Because the Culver City market remains strong, Rubano added, lenders expect the company would be able to lease the property.
In the second quarter, when the property sold, the Culver City office market had vacancy rates of 11.8%, down from 17.5% the previous year, according to data from Jones Lang LaSalle Inc.
The asking rate for Class A office space in the market during the second quarter was $4.44 a quarter, up 4 cents a year.
The area is home to several large-scale office projects. Roughly 983,000 square feet of office space was under construction in the city in the second quarter.
This isn’t the only loan Rubano has worked on lately. He also helped deliver a $167 million construction loan for AVA Arts District, a 475-unit multifamily project, which will also have commercial space. The project is located at 668 S. Alameda St.
Rubano said the AVA loan came from a syndicate of banks led by Bank of America.
And there have been other big loans recently across Los Angeles County.
In September, Jones Lang LaSalle Inc. announced it had arranged a nearly $57 million loan for a multifamily portfolio on the Westside, comprised of four properties located in West L.A. and Beverly Hills.
The 10-year Fannie Mae loan carried a 2.29% fixed-rate. The borrower was not disclosed.

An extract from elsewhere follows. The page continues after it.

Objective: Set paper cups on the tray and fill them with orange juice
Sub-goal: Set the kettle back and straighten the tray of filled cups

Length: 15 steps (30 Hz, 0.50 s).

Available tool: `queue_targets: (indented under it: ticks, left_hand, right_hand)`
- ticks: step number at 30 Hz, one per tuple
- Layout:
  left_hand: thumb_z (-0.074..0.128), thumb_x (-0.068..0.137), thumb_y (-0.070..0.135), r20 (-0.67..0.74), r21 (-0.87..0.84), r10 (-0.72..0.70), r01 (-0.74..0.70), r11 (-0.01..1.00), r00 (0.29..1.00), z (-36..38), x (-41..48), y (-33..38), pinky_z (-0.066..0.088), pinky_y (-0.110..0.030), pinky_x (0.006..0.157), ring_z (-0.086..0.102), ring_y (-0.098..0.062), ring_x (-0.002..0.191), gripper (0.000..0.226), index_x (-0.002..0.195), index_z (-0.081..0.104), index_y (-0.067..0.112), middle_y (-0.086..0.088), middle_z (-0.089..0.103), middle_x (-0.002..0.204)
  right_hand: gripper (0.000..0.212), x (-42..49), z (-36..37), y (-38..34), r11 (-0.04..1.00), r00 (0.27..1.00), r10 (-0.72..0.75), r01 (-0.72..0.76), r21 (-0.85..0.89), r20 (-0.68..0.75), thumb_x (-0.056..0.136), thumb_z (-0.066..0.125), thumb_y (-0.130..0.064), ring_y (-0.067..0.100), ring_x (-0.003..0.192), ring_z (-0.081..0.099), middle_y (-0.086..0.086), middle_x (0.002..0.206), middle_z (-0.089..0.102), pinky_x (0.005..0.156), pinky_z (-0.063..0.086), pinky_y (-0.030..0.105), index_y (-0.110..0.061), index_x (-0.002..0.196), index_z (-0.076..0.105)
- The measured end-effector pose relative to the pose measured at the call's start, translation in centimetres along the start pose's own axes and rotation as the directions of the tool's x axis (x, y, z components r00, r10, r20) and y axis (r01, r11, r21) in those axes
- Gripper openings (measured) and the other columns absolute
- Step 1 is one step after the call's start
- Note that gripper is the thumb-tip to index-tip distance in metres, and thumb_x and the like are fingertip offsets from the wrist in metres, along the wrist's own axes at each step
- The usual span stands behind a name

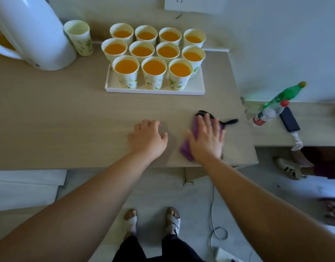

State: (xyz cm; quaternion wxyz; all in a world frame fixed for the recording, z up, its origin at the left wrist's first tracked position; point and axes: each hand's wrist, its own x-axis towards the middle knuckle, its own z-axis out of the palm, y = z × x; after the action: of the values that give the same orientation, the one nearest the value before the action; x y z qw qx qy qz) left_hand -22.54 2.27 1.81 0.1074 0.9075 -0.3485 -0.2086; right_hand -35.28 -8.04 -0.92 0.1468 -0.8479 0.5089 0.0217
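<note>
Paper cups (154,72) stand on the white tray (155,91) at the back of the counter (68,120), packed closely together. We count eleven of them, in rows of four, four and three, each filled with orange juice (127,66) nearly to the rim. One more empty cup (79,37) stands off the tray, beside the one white jug (30,33).

We judge that a full cup is soft-walled and a little heavy. A squeeze would bend the wall and spill juice, so we would take it gently around the body and keep it upright.

Our left hand (147,138) rests on the counter, its grip loosely curled and holding nothing. Our right hand (206,138) lies flat on one purple cloth (185,148), its grip spread apart and pressing down.
</note>
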Motion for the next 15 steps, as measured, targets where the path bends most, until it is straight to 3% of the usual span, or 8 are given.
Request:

In August, Tauro Capital Advisors Inc. said it had secured $50 million in loans for three developers for triple net lease properties. These property types have been highly desirable for investors looking for hands-off management opportunities with strong tenants signing long leases.
Also in August, CBRE Group Inc. announced $26.8 million in financing for office properties at 11925 Wilshire Blvd. in Brentwood and 2200 Pacific Coast Highway in Hermosa Beach. Together, the buildings span nearly 71,000 square feet.
CBRE arranged the financing for Vectra Management Group.
And Santa Monica-based WS Communities received a $150 million loan for a portfolio of six multifamily assets from Madison Realty Capital. The properties are in Santa Monica and the San Fernando Valley and a development site in Santa Monica.